Which of the following ports should be opened on a firewall to allow for NetBIOS communication? (Select TWO).

A. 110
B. 137
C. 139
D. 143
E. 161
F. 443

Answer: B,C

Explanation:
NetBIOS provides four distinct services: Name service for name registration and resolution (port: 137/udp) Name service for name registration and resolution (port: 137/tcp) Datagram distribution service for connectionless communication (port: 138/udp) Session service for connection-oriented communication (port: 139/tcp)

CompTIA Security+ Question B-74

After entering the following information into a SOHO wireless router, a mobile device’s user reports being unable to connect to the network:
PERMIT 0A: D1: FA. B1: 03: 37
DENY 01: 33: 7F: AB: 10: AB
Which of the following is preventing the device from connecting?

A. WPA2-PSK requires a supplicant on the mobile device.
B. Hardware address filtering is blocking the device.
C. TCP/IP Port filtering has been implemented on the SOHO router.
D. IP address filtering has disabled the device from connecting.

Answer: B

Explanation:
MAC filtering allows you to include or exclude computers and devices based on their MAC address.

CompTIA Security+ Question B-73

A software development company has hired a programmer to develop a plug-in module to an existing proprietary application. After completing the module, the developer needs to test the entire application to ensure that the module did not introduce new vulnerabilities. Which of the following is the developer performing when testing the application?

A. Black box testing
B. White box testing
C. Gray box testing
D. Design review

Answer: C

Explanation:
In this question, we know the tester has some knowledge of the application because the tester developed a plug-in module for it. However, the tester does not have detailed information about the entire application. Therefore, this is a grey-box test. Gray box testing, also called gray box analysis, is a strategy for software debugging in which the tester has limited knowledge of the internal details of the program. A gray box is a device, program or system whose workings are partially understood. Gray box testing can be contrasted with black box testing, a scenario in which the tester has no knowledge or access to the internal workings of a program, or white box testing, a scenario in which the internal particulars are fully known. Gray box testing is commonly used in penetration tests. Gray box testing is considered to be non-intrusive and unbiased because it does not require that the tester have access to the source code. With respect to internal processes, gray box testing treats a program as a black box that must be analyzed from the outside. During a gray box test, the person may know how the system components interact but not have detailed knowledge about internal program functions and operation. A clear distinction exists between the developer and the tester, thereby minimizing the risk of personnel conflicts.
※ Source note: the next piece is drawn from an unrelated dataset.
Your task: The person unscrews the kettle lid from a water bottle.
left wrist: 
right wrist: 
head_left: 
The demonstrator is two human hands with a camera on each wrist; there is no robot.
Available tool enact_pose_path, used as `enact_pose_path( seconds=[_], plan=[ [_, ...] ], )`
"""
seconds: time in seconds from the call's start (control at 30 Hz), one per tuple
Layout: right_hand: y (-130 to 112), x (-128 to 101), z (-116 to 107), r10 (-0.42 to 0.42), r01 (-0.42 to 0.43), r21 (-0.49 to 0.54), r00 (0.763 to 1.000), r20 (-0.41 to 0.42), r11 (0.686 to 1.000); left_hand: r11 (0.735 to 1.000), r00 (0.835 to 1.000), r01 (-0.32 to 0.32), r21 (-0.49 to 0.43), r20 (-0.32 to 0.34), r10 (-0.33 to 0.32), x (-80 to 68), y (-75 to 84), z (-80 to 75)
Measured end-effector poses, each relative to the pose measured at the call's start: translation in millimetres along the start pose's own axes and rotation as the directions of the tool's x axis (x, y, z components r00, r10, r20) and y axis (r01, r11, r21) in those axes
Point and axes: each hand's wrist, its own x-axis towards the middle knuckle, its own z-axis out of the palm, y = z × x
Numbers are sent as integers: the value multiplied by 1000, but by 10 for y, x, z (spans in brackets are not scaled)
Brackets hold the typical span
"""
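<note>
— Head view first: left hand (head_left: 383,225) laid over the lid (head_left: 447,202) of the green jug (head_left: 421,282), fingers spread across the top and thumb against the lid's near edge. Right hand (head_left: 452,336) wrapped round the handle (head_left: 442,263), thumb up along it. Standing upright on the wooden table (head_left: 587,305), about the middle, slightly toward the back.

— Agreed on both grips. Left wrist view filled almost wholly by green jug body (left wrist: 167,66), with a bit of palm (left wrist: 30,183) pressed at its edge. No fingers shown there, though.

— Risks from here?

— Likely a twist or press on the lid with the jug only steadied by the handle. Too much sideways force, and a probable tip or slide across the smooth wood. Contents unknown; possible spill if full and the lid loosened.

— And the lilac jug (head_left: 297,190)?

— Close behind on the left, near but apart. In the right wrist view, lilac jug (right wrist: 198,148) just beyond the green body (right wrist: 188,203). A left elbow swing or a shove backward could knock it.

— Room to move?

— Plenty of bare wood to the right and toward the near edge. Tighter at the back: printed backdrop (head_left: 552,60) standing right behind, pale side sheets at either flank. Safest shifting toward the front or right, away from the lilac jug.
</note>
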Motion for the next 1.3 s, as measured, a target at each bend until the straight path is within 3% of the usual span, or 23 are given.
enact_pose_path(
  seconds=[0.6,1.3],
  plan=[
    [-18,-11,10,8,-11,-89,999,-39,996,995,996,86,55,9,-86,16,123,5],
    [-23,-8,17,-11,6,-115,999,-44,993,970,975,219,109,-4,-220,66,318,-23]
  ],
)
CompTIA Security+ Question B-72

Ann a technician received a spear-phishing email asking her to update her personal information by clicking the link within the body of the email. Which of the following type of training would prevent Ann and other employees from becoming victims to such attacks?

A. User Awareness
B. Acceptable Use Policy
C. Personal Identifiable Information
D. Information Sharing

Answer: C

Explanation:
Personally identifiable information (PII) is a catchall for any data that can be used to uniquely identify an individual. This data can be anything from the person’s name to a fingerprint (think biometrics), credit card number, or patient record. Employees should be made aware of this type of attack by means of training.

CompTIA Security+ Question B-71

Matt, an administrator, is concerned about the wireless network being discovered by war driving.
Which of the following can be done to mitigate this?

A. Enforce a policy for all users to authentic through a biometric device.
B. Disable all SSID broadcasting.
C. Ensure all access points are running the latest firmware.
D. Move all access points into public access areas.

Answer: B

Explanation:
B: War driving is the act of using a detection tool to look for wireless networking signals. The setting making a wireless network closed (or at least hidden) is the disabling of service set identifier (SSID) broadcasting. Thus by disabling all SSID broadcasting you can mitigate the risk of war driving.